Stuff We All Get is an ode to humanity and the connections that we all share. It’s a world, a journey, and a balm.
I was walking around a lake in Dartmouth, Nova Scotia, on a winter afternoon the first time I pressed play on Christine Fellows’ Stuff We All Get. The ecosystem of sounds (plucked, strummed, tapped, swelling) provided a perfect accompaniment to my stroll because Stuff We All Get is an alive and organic collection of songs. They reflect our world back to us as if through a prism: slowed down and refracted, and beautiful to witness.

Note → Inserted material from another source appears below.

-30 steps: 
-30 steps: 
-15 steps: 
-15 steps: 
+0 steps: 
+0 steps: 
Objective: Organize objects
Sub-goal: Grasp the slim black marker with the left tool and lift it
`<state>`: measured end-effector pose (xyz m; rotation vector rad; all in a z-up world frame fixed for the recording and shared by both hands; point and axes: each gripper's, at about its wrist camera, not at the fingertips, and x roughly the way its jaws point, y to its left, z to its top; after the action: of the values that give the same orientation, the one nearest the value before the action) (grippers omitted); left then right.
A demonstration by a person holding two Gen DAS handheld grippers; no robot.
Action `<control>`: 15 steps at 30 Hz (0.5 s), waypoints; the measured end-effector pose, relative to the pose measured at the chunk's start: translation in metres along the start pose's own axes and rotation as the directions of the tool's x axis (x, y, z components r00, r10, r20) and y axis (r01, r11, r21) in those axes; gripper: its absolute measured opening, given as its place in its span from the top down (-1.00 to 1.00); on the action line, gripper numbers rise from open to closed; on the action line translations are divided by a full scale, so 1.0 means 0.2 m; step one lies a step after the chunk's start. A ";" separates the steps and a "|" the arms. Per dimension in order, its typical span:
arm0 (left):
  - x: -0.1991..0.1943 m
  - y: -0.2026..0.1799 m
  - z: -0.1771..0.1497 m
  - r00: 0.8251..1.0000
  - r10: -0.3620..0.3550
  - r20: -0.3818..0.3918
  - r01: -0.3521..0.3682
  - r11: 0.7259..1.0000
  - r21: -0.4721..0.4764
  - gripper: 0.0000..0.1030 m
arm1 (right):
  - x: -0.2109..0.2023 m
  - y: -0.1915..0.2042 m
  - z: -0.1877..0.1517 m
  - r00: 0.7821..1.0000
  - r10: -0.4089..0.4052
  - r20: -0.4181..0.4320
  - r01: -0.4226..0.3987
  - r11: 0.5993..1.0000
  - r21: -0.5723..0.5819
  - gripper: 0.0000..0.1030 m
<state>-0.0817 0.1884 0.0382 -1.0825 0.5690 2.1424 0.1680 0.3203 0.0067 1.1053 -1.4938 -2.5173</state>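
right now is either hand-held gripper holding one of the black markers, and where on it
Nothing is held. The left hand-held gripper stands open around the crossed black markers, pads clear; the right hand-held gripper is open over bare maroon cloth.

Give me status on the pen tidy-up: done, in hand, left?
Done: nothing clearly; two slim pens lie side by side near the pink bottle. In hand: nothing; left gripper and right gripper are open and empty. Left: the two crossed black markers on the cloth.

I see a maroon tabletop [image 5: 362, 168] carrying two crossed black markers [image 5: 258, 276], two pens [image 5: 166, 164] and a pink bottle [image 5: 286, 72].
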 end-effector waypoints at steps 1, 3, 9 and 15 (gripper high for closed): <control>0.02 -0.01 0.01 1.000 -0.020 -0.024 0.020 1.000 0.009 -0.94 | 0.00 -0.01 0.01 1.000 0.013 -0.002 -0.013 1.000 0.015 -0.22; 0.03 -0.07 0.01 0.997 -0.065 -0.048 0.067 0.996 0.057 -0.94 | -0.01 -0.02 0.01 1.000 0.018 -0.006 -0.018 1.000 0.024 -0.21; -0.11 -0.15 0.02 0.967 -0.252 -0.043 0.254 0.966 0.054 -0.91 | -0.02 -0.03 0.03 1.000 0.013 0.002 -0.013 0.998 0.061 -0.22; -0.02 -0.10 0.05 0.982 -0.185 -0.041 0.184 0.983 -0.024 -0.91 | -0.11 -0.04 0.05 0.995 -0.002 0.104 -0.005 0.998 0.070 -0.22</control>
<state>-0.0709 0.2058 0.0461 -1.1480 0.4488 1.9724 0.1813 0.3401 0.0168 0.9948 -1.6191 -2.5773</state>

Stuff We All Get is a life-affirming call for collectivity in which Fellows “asks us to consider the possibility that we have more in common with each other than we might think.” The second song, “SWAG,” immediately drops us into a fragmented and loping melody: “Now the popular imagination trolls the Amazon, saves our information / Now our passwords grow with the grassroots, know all the best routes, get to it faster.” Fellows weaves natural imagery in with modern, internet-adjacent language, describing the dissonance between the connection we all crave and the ways we try to achieve it. Strings pulse and build around a solitary piano melody.

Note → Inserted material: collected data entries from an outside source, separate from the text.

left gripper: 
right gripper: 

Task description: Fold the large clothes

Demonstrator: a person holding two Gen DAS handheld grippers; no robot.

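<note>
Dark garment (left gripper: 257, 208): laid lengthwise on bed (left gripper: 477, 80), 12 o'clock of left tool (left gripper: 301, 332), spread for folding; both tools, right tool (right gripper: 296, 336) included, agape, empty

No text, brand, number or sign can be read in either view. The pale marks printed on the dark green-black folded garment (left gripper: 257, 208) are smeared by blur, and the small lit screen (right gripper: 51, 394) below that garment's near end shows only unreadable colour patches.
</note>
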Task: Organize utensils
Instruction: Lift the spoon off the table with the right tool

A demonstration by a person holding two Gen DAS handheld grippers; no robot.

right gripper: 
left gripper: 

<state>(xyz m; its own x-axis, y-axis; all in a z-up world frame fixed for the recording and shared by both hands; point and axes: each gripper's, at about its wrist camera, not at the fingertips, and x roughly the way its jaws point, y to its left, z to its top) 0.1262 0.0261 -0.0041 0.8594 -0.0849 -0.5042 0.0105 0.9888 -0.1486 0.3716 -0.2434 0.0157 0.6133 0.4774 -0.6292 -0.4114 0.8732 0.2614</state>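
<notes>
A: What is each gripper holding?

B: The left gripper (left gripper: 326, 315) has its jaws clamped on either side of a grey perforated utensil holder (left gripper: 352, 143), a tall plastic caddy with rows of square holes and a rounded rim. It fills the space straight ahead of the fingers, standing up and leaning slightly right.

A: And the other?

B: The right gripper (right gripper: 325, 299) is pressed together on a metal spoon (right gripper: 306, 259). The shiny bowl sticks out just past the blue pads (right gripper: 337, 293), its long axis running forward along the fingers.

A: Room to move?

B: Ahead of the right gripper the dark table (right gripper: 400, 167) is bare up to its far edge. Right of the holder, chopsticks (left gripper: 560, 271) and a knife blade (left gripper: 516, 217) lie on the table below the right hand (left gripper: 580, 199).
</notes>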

On some tracks, like “Ghost Particle,” whimsical lyrics belie the depths Fellows sing to throughout the album—those of human fragmentation and connection. That being said, there are some ideas that we can only access through poetry and suggestion. The music plays into the space between us, buttoning together a patchwork of sounds and melodies that carry so much momentum. Airy, rhythmic voices from the ukulele, vibraphone, shimmering cymbals, and human noises like snaps and claps create a ticking clock of an arrangement. Extra beats here and there, stops and lurches, remind the listener that this machinery is organic.

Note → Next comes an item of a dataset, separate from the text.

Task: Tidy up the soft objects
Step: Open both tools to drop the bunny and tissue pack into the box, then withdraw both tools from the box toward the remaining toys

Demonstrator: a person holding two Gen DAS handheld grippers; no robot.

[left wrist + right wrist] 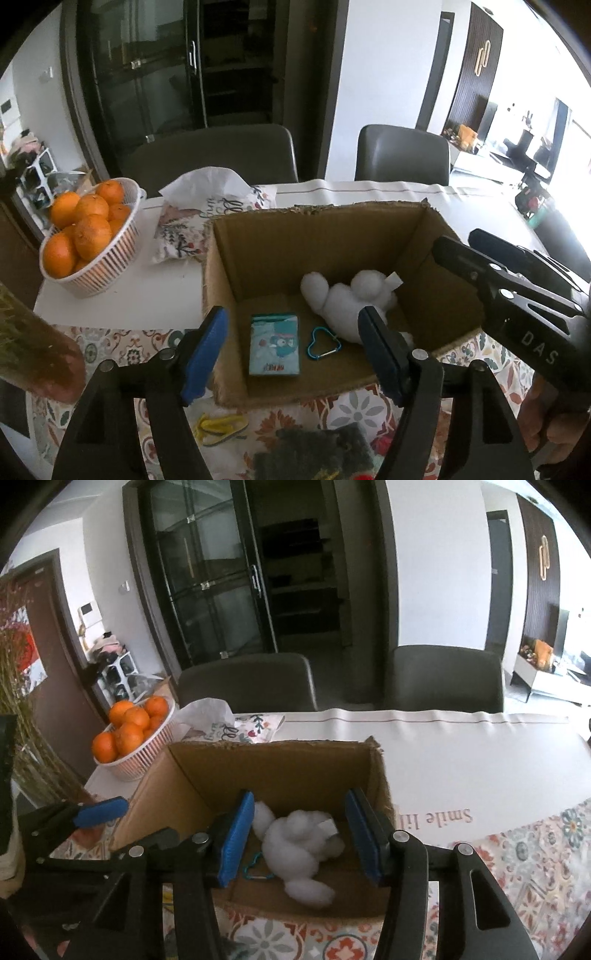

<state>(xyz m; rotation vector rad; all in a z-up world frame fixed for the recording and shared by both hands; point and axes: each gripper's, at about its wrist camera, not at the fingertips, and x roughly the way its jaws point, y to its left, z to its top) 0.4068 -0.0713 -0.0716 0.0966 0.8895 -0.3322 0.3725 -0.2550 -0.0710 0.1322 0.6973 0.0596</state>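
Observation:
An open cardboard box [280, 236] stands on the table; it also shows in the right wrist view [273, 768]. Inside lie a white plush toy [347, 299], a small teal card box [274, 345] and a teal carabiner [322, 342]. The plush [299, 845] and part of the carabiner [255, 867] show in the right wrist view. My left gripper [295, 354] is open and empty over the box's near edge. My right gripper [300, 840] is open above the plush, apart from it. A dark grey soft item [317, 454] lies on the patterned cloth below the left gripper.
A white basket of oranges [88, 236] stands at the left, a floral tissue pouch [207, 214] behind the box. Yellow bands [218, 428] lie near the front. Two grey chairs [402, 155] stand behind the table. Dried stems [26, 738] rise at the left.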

On Stuff We All Get’s final song, “Time”, Fellows sings alongside a breathing lap steel guitar played by Christine Bougie. She describes arguably one of the most honest and meditative of human activities: digging holes. Digging holes brings us together like no other. “Time is the best of the things we waste,” she sings, nodding to the paralyzing and joyless fear of wasting time that we hold to white-knuckled in our post-industrial society. The last line of the song takes this idea one step further into the light: “Time is the best of the things we make.”
As well as being a songwriter, Fellows creates stop-motion movies and sound design for films. It’s easy to hear the influences of these practices in her compositional choices and the deeply visual world created in Stuff We All Get. The melodic lines have a controlled and edited weirdness to them, and the lyrics are playful without sacrificing clarity. The precision and poignancy of the message throughout the album creates a satisfying listen. The depth is there if you want it, but it’s also perfectly enjoyable to turn off the analytical mind and let yourself be carried along in a river of cello, lap steel, and pattering percussion.